Accepted paper:

Curated detachment: how to translate aesthetic experiences of 'ugly socialism' into 'beautiful modernism'

Authors:

Anastasiya Halauniova (University of Amsterdam)

Paper short abstract:

.The paper explores analytic possibilities of the concept 'detachment'. By building on interviews with architects, activists, and city officials of the city of Wroclaw, Poland, the paper traces the ways in which estrangement can be, literally, 'curated' in the urban politics.

Paper long abstract:

While recent scholarship on 'taste' has been preoccupied with the attachment (Hennion, 2017; Blok, 2015), its analytical opposite - detachment - received little to no attention. Conceptualised as a form of alienation (Negus and Velazquez, 2002), or resulting from a change in the economic value of 'goods' (Graham, 2016), detachment seems to have no analytic utility of its own. This paper seeks to extend the understanding of 'detachment' in social studies, by building on the case of Wroclaw, Poland. This city was annexed from Germany after the WWII and partially rebuilt in the socialist modernist style afterwards, that has experienced a re-evaluation since the 1990s. This process brought to a sharp relief the politics of valuation and taste.
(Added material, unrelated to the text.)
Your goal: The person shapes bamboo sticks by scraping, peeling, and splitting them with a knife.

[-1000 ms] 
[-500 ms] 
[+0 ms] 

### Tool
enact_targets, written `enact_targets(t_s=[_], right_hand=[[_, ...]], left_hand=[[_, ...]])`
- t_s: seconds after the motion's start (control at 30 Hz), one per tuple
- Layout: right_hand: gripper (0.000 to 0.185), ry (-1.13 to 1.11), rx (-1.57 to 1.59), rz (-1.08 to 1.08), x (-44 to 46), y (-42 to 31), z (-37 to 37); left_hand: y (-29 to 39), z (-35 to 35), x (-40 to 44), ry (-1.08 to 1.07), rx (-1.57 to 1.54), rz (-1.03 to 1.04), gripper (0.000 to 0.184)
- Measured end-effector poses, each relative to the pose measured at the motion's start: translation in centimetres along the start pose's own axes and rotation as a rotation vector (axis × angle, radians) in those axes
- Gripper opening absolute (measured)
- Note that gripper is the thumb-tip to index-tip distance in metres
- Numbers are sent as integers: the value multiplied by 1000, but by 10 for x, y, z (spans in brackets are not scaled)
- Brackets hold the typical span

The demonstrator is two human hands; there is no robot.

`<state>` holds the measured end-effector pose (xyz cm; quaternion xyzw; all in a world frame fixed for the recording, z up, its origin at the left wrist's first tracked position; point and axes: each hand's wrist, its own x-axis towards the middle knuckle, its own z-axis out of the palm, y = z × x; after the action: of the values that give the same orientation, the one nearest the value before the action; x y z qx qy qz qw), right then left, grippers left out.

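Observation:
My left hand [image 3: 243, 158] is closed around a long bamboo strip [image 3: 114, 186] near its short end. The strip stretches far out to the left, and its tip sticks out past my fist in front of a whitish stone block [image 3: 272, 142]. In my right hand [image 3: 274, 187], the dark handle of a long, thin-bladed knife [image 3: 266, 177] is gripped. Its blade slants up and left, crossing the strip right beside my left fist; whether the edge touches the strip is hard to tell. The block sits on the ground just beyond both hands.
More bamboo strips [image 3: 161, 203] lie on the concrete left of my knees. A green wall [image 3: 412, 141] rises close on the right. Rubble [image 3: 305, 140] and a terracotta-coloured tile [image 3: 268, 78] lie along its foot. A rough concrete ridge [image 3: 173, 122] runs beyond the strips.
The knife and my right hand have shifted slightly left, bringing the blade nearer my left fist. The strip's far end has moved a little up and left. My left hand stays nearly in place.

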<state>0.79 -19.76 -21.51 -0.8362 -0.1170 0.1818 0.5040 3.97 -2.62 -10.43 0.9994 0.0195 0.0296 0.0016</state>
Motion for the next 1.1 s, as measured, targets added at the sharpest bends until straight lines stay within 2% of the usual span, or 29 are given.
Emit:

This paper focuses on how aesthetic detachment from socialist architecture in the city is being 'curated', and what practices aim at translating the 'ugly socialist' architecture into the 'beautiful modernist' one. Contrary to Latour's understanding of detachment as 'poor attachment' to a good (1999), it shows that detachment requires an enormous amount of work. By asking the question of how the shift in taste happens and how the skill of seeing 'beauty' in something that is commonly evaluated as 'ugly' is crafted and learned, I problematise the role of aesthetic detachment and attachment as the 'politics by other means'(Mukerji, 2012). In that sense, aesthetic detachment and attachment are being enacted in production of particular historical narratives about the city and its political imaginary as modern, international and experiencing no rupture (or disruption).